The Winter Blues: Seeking One’s “Wild Space” Through Creativity and from Within

Winter is not a season, it’s an occupation
 -Sinclair Lewis

A few months back, I wrote a reflection entitled “The Only Deadline is Dusk: Taking the Time Finding One’s ‘Wild Space’” about hiking in nature as a means to combat the stress of overthinking productivity. This time of year, with the grey clouds and heavy precipitation of various kinds out here in the Pacific Northwest, finding my “Wild Space” isn’t as easy and the “deadline” is much shorter. I find my focus scattered and try to overcompensate in productivity through busy work to try to overcompensate the apathy that comes from Cabin Fever. Further, the shift of priorities seems a more burdensome and the time indoors leads my mind to address hard issues that I put off, whether that’s in professional truths or in relationships.

While my means to embrace summertime and reconsider productivity was through hiking, I respond to the winter in a few different ways. I initially seek quick solutions, making an effort to get outside through snowshoeing and doing some shorter hikes, as well as go to the gym. This helps maintain my spirits and mimic the emotional homeostasis and physical exertion as being on a hike. But it’s not quite the same. As reality sets in, the limits that come with this season are embraced. Indeed, to better educate myself and to better articulate my writing this piece, I read a number of articles on the best way to maintain productivity to combat the winter doldrums, whether that applies to the workforce or to the home. Interestingly, I already utilized some of the suggestions, learning them out of personal experience.

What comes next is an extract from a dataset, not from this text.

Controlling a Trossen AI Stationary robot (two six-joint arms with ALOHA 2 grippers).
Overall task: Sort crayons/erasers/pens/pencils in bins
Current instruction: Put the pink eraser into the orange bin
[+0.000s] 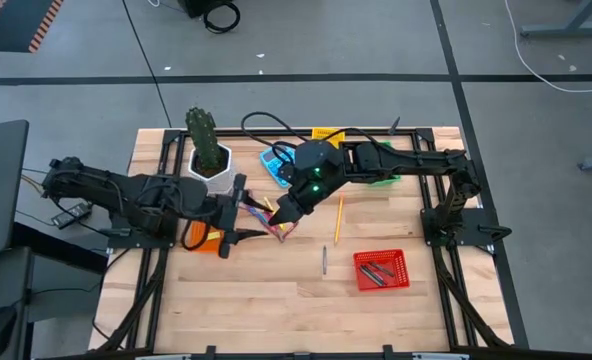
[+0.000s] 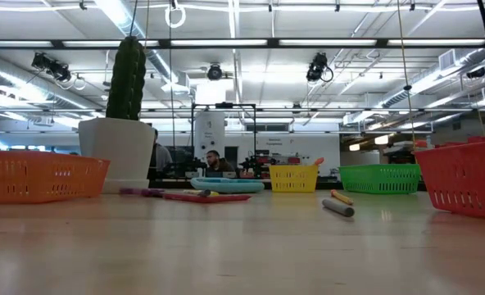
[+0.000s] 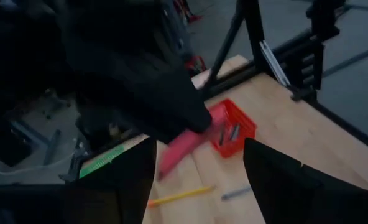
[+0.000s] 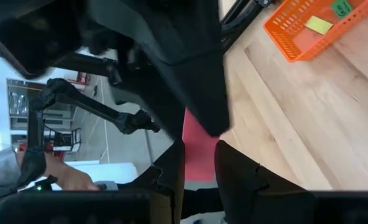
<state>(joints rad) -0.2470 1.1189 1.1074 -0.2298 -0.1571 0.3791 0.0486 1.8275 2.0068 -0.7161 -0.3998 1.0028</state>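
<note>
Left gripper (image 1: 238, 212): fingers wide apart, holding nothing, beside the pink eraser.
Right gripper (image 1: 281, 228): pinching the pink eraser (image 4: 199, 149), mid-table.
Red bin (image 1: 381, 270): at 4 o'clock, pens (image 1: 374, 272) inside.
Pencil (image 1: 337, 219): near centre.

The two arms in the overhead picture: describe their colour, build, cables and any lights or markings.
Both arms are black and jointed, built of chunky segments. The left arm has dark cables looping beside its base. The right arm shows small green lights on its rounded wrist housing, with a black cable curling behind it. Each pincer has two dark, flat, tapering fingers.
</note>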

I don’t try to take these suggestions all too seriously or be too self-critical, so that it exacerbates rather than relieves the doldrums. I start with some basic tasks as a means of making the best effort within my limits. Every winter I choose a “Blizzard Book” I consider a “hike for the mind.” It is a longer or more complex read, a means to push and maintain my focus. Examples in the past have been David Foster Wallace’s Infinite Jest and Charles Dickens’ Bleak House. My finishing these books evokes a greater sense of accomplishment. While reading is my means, there are a number of great “Blizzard Activities” to tackle for personal development and savor upon its completion.

I recognize there is always room personal improvement, and I feel winter is conducive for such improvement. For example, I perform some constructive busy work to enact a better personal space by which to more fully reflect but also relieve stress. A few years back I made a New Year’s resolution. Recognizing how cluttered my life had become after the holiday season with gifts, I decided to give away at least thing a month for the entire year. As inventory was taken of my things at least one item a month, it became a wonderful habit. I ended the year satisfied, and the fewer things around my apartment allowed me to better focus on more important things and less on cleaning and laundry. One article suggested moving Spring Cleaning in the office ahead of schedule. I would apply these suggestions to the personal space as well, as there are fewer distractions and individuals are generally inside their living space more often than in the warmer months and there are more outside opportunities.

Besides the external changes in habits and in seeking solutions, I also seek greater depth from within during this time. I am an incredibly reflective person, but I find my winter reflection time to be deeper. I take solace in the sentiments of educator Parker Palmer, whose favorite article of mine you can find here. Every winter he goes to a cabin and seeks wisdom to articulate how to better handle the frustrations that come from cabin fever. One source is poet David Whyte: “Inside everyone/is a great shout of joy/waiting to be born.” I can empathize with these sentiments, for I find joy incredibly cathartic, making winter a season of renewal. The professional and personal goals I mentioned earlier are addressed and more fully considered. While they may lead to difficult truths, I have found this examination leading to positive steps in my life in the long run.

To conclude, I believe these practices are great for more fully actualizing one’s “Wild Space.” When the winter season arises, the baggage of work and other stresses are more fully resolved when the “Wild Spaces” are sought in better weather. Instead of just escaping the stresses at work and home, there will be fewer stresses to return to and the time out in nature can be more fully enjoyed. Further, one’s physical space at home and work is more organized so that the serenity derived from the “Wild Space” is continued more fully upon return. Cyclically, the feeling and remembrance of seeking one’s “Wild Space” can serve as great motivation to take the initiative in the wintertime to sustain that seeking for years to come. So while in winter it is not as easy to seek the “Wild Space” as much in a physical sense, in an internal sense, it is still a wonderful practice to strengthen and hone the human spirit.

Returning to Whyte: “So let this winter/of listening/be enough/for the new life/I must call my own.”